Aim of the task —
Set every line of the listing down again, keeping it identical.

Data records —
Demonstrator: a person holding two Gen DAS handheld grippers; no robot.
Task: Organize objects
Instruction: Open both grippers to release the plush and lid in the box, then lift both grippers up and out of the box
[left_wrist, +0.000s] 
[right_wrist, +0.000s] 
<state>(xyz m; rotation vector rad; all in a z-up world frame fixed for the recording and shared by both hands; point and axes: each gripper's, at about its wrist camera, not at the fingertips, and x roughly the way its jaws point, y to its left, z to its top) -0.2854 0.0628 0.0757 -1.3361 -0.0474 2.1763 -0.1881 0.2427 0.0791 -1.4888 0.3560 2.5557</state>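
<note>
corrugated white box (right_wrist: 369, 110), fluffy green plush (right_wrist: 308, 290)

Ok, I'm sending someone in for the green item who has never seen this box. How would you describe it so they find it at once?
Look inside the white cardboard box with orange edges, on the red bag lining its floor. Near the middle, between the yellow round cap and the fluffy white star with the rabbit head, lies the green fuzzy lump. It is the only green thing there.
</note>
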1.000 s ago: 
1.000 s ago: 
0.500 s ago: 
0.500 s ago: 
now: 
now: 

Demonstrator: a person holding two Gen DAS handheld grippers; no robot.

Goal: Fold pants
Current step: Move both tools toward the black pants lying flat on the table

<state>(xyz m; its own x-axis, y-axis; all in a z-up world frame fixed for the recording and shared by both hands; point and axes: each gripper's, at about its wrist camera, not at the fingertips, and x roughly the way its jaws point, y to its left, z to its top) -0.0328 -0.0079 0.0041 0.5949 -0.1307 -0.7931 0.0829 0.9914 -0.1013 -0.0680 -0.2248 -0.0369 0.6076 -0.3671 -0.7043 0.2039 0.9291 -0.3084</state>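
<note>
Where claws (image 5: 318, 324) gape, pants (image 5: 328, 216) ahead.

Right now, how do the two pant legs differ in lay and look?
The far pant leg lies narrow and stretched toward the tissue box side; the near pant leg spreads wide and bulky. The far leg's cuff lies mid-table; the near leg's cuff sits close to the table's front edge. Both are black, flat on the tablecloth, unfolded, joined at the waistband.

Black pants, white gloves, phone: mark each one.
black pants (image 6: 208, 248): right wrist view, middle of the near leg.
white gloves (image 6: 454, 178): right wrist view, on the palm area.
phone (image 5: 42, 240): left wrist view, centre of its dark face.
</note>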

Your response —
Demonstrator: a person holding two Gen DAS handheld grippers; no robot.
Task: Organize objects
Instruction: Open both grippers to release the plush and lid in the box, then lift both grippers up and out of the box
[left_wrist, +0.000s] 
[right_wrist, +0.000s] 
<state>(xyz m; rotation vector rad; all in a z-up world frame fixed for the recording and shared by both hands; point and axes: each gripper's, at about its wrist camera, not at the fingertips, and x roughly the way its jaws point, y to its left, z to its top) -0.2854 0.0628 0.0757 -1.3361 -0.0474 2.1763 -0.1881 0.2427 0.0791 -1.4888 0.3560 2.5557</state>
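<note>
corrugated white box (right_wrist: 369, 110), fluffy green plush (right_wrist: 308, 290)

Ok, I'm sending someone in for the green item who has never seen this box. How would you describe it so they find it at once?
Look inside the white cardboard box with orange edges, on the red bag lining its floor. Near the middle, between the yellow round cap and the fluffy white star with the rabbit head, lies the green fuzzy lump. It is the only green thing there.
</note>
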1.000 s ago: 
1.000 s ago: 
0.500 s ago: 
0.500 s ago: 
now: 
now: 

Demonstrator: a person holding two Gen DAS handheld grippers; no robot.

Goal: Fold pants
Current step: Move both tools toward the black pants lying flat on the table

<state>(xyz m; its own x-axis, y-axis; all in a z-up world frame fixed for the recording and shared by both hands; point and axes: each gripper's, at about its wrist camera, not at the fingertips, and x roughly the way its jaws point, y to its left, z to its top) -0.0328 -0.0079 0.0041 0.5949 -0.1307 -0.7931 0.0829 0.9914 -0.1013 -0.0680 -0.2248 -0.0369 0.6076 -0.3671 -0.7043 0.2039 0.9291 -0.3084</state>
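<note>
Where claws (image 5: 318, 324) gape, pants (image 5: 328, 216) ahead.

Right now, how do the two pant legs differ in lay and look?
The far pant leg lies narrow and stretched toward the tissue box side; the near pant leg spreads wide and bulky. The far leg's cuff lies mid-table; the near leg's cuff sits close to the table's front edge. Both are black, flat on the tablecloth, unfolded, joined at the waistband.

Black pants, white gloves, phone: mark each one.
black pants (image 6: 208, 248): right wrist view, middle of the near leg.
white gloves (image 6: 454, 178): right wrist view, on the palm area.
phone (image 5: 42, 240): left wrist view, centre of its dark face.
</note>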

The exercise is done.